▶ _What is needed_
Please write out every line of the material, leaving out any picture.

☆ ☆ ☆

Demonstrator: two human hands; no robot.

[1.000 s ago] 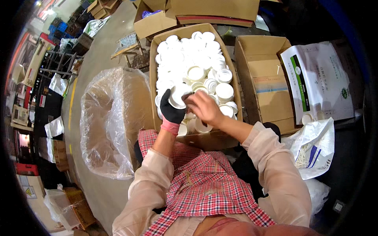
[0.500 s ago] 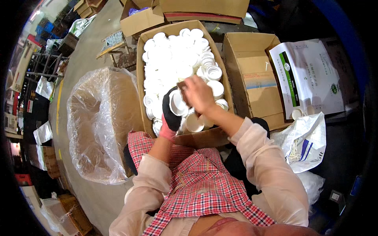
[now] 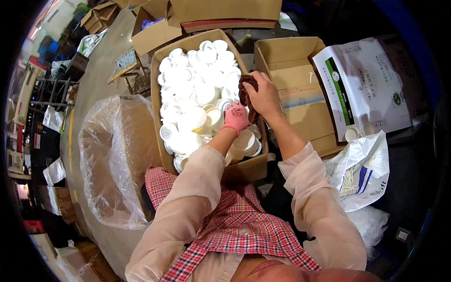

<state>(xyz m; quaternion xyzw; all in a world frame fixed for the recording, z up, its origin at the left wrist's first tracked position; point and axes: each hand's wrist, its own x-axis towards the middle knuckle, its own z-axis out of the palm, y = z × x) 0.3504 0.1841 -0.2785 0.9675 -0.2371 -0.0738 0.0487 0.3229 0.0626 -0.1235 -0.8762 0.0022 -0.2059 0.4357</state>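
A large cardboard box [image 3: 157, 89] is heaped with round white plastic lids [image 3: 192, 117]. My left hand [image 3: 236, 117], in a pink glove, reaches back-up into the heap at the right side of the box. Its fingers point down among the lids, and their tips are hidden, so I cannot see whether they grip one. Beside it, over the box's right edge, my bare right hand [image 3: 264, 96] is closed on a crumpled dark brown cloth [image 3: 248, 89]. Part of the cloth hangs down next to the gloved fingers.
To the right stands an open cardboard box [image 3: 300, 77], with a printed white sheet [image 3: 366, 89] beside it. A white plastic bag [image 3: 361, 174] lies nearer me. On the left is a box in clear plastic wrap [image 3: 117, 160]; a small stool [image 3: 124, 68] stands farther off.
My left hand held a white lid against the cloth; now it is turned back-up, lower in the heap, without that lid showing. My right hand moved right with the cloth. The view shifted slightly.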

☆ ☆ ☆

▶ _Answer to this task_
Demonstrator: two human hands; no robot.

[1.000 s ago] 
[0.500 s ago] 
[now] 

<state>(xyz m; quaternion xyzw; all in a world frame fixed for the recording, z up, its origin at the left wrist's first tracked position; point and axes: each hand's wrist, its own x-axis towards the middle knuckle, its own z-axis out of the palm, y = z × x) 0.3504 0.1841 -0.2785 0.9675 -0.2371 -0.0738 0.0487 0.3229 0.0626 -0.1235 -0.8762 0.0022 -0.2059 0.4357</state>
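A large cardboard box [image 3: 157, 89] is heaped with round white plastic lids [image 3: 192, 117]. My left hand [image 3: 236, 117], in a pink glove, reaches back-up into the heap at the right side of the box. Its fingers point down among the lids, and their tips are hidden, so I cannot see whether they grip one. Beside it, over the box's right edge, my bare right hand [image 3: 264, 96] is closed on a crumpled dark brown cloth [image 3: 248, 89]. Part of the cloth hangs down next to the gloved fingers.
To the right stands an open cardboard box [image 3: 300, 77], with a printed white sheet [image 3: 366, 89] beside it. A white plastic bag [image 3: 361, 174] lies nearer me. On the left is a box in clear plastic wrap [image 3: 117, 160]; a small stool [image 3: 124, 68] stands farther off.
My left hand held a white lid against the cloth; now it is turned back-up, lower in the heap, without that lid showing. My right hand moved right with the cloth. The view shifted slightly.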

This output is now complete.